Ce rapport épingle également des alliés comme l'Arabie Saoudite ou Israël, s'interroge sur l'évolution de la Russie de Vladimir Poutine et critique le président haïtien Jean-Bertrand Aristide.

Ce rapport annuel, couvrant l'année 2003, met également en exergue le fait que le renversement de Saddam Hussein en Irak a permis de révéler l'ampleur «inimaginable» des exactions commises sous son règne.
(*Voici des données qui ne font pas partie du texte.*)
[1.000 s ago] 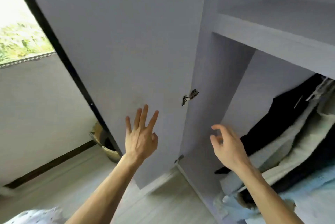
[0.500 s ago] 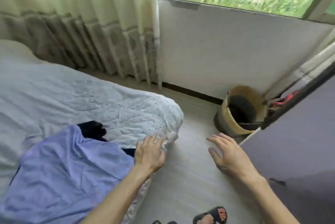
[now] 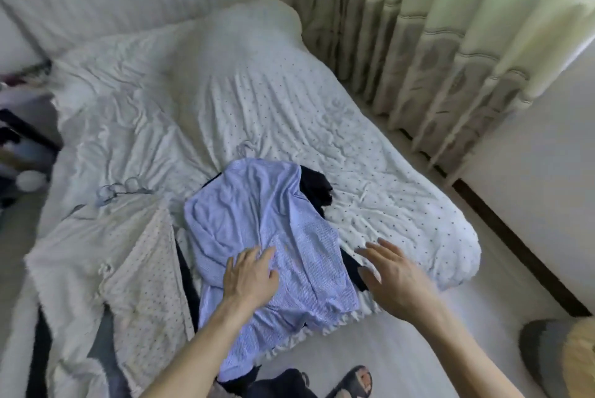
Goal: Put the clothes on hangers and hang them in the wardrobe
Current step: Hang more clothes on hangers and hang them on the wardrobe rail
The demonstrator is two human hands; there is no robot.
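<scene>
Two hands, both spread open and empty: left hand (image 3: 251,275) flat on blue shirt (image 3: 267,220); right hand (image 3: 392,275) above bed (image 3: 289,107) edge. The blue shirt lies on the bed, over black garment (image 3: 314,188).

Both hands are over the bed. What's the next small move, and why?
Probably grip the blue shirt with the left hand and lift it: that hand is over it, open, the shirt lies on top of a black garment, and the right hand holds nothing. Hangers lie on the bed to its left.
</scene>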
En Haïti, Washington relève que des «partisans et hommes de main» du président Jean-Bertrand Aristide sont accusés, ainsi que des membres de la police, de meurtres d'opposants et de violences contre des manifestants.

La Chine a vu une «régression sur des questions clés relatives aux droits de l'homme», selon ce rapport, qui cite notamment les arrestations de militants pour la démocratie, la répression antireligieuse ou la situation au Tibet. En Asie également, la Corée du Nord («l'un des régimes les plus inhumains du monde») et la Birmanie («dont le mauvais bilan s'est encore aggravé en 2003») font l'objet de commentaires particulièrement sévères.

Au Proche-Orient, le rapport relève une aggravation de la situation en Iran. En Arabie Saoudite, le rapport cite des «informations crédibles» faisant état de tortures, de mauvais traitements de prisonniers et d'arrestations arbitraires, en plus du problème général de l'absence de liberté politique et religieuse.

Israël n'est pas épargné, Washington déplorant «l'usage excessif de la force» dans les territoires occupés, en particulier les démolitions de maisons lancées en représailles par l'armée. Côté palestinien, le rapport souligne l'implication de membres des services de sécurité de l'Autorité palestinienne dans les attentats anti-israéliens, au côté de groupes extrémistes.

La Russie se fait reprocher la manipulation des élections en Tchétchénie et les violences commises dans cette république séparatiste.

En Afrique, Washington critique tout particulièrement le Zimbabwe et le régime du président Robert Mugabe. À Cuba, les États-Unis jugent que la situation «s'est dramatiquement aggravée» avec la vague d'arrestations et de condamnations de dissidents.